EXERCISE >>
Return the listing exactly as it appears, but strip out the images.

PROVIDED DATA >>
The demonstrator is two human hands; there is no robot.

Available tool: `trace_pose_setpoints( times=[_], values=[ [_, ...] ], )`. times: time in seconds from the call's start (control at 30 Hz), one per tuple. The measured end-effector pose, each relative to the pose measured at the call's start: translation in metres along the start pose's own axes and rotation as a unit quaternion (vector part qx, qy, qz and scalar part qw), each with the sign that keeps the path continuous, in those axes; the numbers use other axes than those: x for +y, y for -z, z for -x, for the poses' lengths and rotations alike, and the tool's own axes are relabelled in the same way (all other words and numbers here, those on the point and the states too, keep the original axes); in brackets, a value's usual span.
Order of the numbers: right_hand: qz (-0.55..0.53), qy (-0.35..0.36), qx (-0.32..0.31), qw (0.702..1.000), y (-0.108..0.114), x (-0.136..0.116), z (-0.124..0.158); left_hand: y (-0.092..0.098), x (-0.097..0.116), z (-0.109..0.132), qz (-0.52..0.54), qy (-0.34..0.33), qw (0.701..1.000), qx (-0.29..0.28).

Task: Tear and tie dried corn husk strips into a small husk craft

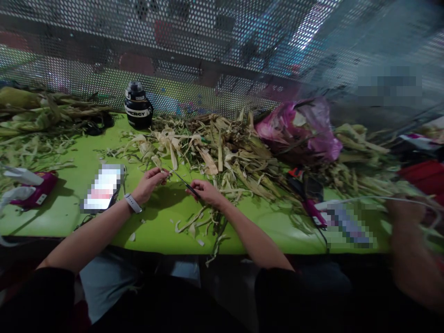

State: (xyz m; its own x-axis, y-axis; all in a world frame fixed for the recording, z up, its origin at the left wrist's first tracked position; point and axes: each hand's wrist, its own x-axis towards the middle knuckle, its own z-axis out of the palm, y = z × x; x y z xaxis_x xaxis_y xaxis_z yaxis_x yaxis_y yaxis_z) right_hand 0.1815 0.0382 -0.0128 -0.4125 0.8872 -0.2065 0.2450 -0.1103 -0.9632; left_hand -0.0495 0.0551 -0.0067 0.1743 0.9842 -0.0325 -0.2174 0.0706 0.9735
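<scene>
Perforated metal panel (pixel 208 41), one: upright behind the rear edge.
Bench (pixel 156 238), one: bright green top, front edge nearest the wearer.
Dried husks and stalks (pixel 243 143), one heap: sprawled along the rear edge, spilling forward past the middle and blocking the way to the back; more at the left rear corner.
Co-worker's arm (pixel 407 236), one: over the front edge, right end.
Pink plastic bag (pixel 300 132), one: crumpled, against the heap, right of centre at the rear.
Black jug (pixel 138 104), one: pale lettered band, upright near the rear edge, left of centre.
Phone (pixel 103 187), one: lit, left of the left hand.
Magenta power block (pixel 40 192), one: white plugs fitted, near the left end.
Left hand (pixel 150 185), one: pale wristband (pixel 133 203); fingers pinched on a small pale piece.
Right hand (pixel 209 193), one: fingers closed round a slim dark tool.
Slim dark tool (pixel 185 183), one: mid-bench, tip at the left fingers, rear end hidden.
Small pale piece (pixel 169 175), one: at the tool's tip, detail too small to tell.
Loose scraps (pixel 192 230), several: toward the front edge.
</scene>
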Motion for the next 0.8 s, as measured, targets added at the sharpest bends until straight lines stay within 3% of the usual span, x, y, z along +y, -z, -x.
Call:
trace_pose_setpoints(
  times=[0.3, 0.67, 0.8],
  values=[
    [-0.005, 0.015, 0.019, 1.000, 0.0007, 0.0003, -0.0006, 0.0027, -0.0025, -0.0025, 0.036, -0.010, 0.999, -0.007],
    [-0.002, 0.014, 0.038, 0.999, 0.0008, 0.0065, -0.0035, 0.0049, -0.0045, -0.0058, 0.037, 0.001, 0.998, 0.040],
    [-0.011, 0.033, 0.070, 0.997, 0.0028, 0.0024, -0.0039, 0.0055, -0.0025, -0.0048, 0.014, -0.013, 0.998, 0.056]
  ],
)
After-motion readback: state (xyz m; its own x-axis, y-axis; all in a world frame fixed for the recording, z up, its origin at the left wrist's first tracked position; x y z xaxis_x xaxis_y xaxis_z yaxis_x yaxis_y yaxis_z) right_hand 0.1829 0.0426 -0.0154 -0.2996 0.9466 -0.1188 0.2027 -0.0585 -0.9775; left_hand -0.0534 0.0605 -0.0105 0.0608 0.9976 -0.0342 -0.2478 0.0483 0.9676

OUTPUT OF THE EXERCISE >>
The demonstrator is two human hands; there is no robot.

Available tool: `trace_pose_setpoints( times=[_], values=[ [_, ...] ], )`. times: time in seconds from the call's start (control at 30 Hz), one per tuple. The measured end-effector pose, each relative to the pose measured at the call's start: translation in metres along the start pose's own axes and rotation as a unit quaternion (vector part qx, qy, qz and scalar part qw), each with the sign that keeps the path continuous, in those axes; the numbers use other axes than those: x for +y, y for -z, z for -x, for the poses' lengths and rotations alike, and the tool's own axes are relabelled in the same way (all other words and numbers here, those on the point and the states too, keep the original axes); in brackets, a value's usual span.
Order of the numbers: right_hand: qz (-0.55..0.53), qy (-0.35..0.36), qx (-0.32..0.31), qw (0.702..1.000), y (-0.108..0.114), x (-0.136..0.116), z (-0.124..0.158); left_hand: y (-0.092..0.098), x (-0.097..0.116), z (-0.109..0.132), qz (-0.52..0.54), qy (-0.34..0.33), qw (0.701..1.000), qx (-0.29..0.28).

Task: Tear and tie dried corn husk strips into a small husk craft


State: (xyz m; its own x-axis, y-axis; all in a world frame fixed for the recording, z up, its origin at the left wrist's first tracked position; point and axes: each hand's wrist, its own x-axis towards the middle knuckle, its own z-axis out of the palm, y = z × x; x y z xaxis_x xaxis_y xaxis_z yaxis_x yaxis_y yaxis_z) right_hand 0.1815 0.0382 -0.0128 -0.4125 0.8872 -0.2065 0.2450 -0.1103 -0.9632; left_hand -0.0495 0.0551 -0.0067 0.1743 0.9842 -0.0325 -0.2174 0.0706 0.9735
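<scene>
Perforated metal panel (pixel 208 41), one: upright behind the rear edge.
Bench (pixel 156 238), one: bright green top, front edge nearest the wearer.
Dried husks and stalks (pixel 243 143), one heap: sprawled along the rear edge, spilling forward past the middle and blocking the way to the back; more at the left rear corner.
Co-worker's arm (pixel 407 236), one: over the front edge, right end.
Pink plastic bag (pixel 300 132), one: crumpled, against the heap, right of centre at the rear.
Black jug (pixel 138 104), one: pale lettered band, upright near the rear edge, left of centre.
Phone (pixel 103 187), one: lit, left of the left hand.
Magenta power block (pixel 40 192), one: white plugs fitted, near the left end.
Left hand (pixel 150 185), one: pale wristband (pixel 133 203); fingers pinched on a small pale piece.
Right hand (pixel 209 193), one: fingers closed round a slim dark tool.
Slim dark tool (pixel 185 183), one: mid-bench, tip at the left fingers, rear end hidden.
Small pale piece (pixel 169 175), one: at the tool's tip, detail too small to tell.
Loose scraps (pixel 192 230), several: toward the front edge.
</scene>
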Motion for the next 0.8 s, as measured, targets added at the sharpest bends until straight lines stay within 3% of the usual span, x, y, z along +y, -z, -x.
Call:
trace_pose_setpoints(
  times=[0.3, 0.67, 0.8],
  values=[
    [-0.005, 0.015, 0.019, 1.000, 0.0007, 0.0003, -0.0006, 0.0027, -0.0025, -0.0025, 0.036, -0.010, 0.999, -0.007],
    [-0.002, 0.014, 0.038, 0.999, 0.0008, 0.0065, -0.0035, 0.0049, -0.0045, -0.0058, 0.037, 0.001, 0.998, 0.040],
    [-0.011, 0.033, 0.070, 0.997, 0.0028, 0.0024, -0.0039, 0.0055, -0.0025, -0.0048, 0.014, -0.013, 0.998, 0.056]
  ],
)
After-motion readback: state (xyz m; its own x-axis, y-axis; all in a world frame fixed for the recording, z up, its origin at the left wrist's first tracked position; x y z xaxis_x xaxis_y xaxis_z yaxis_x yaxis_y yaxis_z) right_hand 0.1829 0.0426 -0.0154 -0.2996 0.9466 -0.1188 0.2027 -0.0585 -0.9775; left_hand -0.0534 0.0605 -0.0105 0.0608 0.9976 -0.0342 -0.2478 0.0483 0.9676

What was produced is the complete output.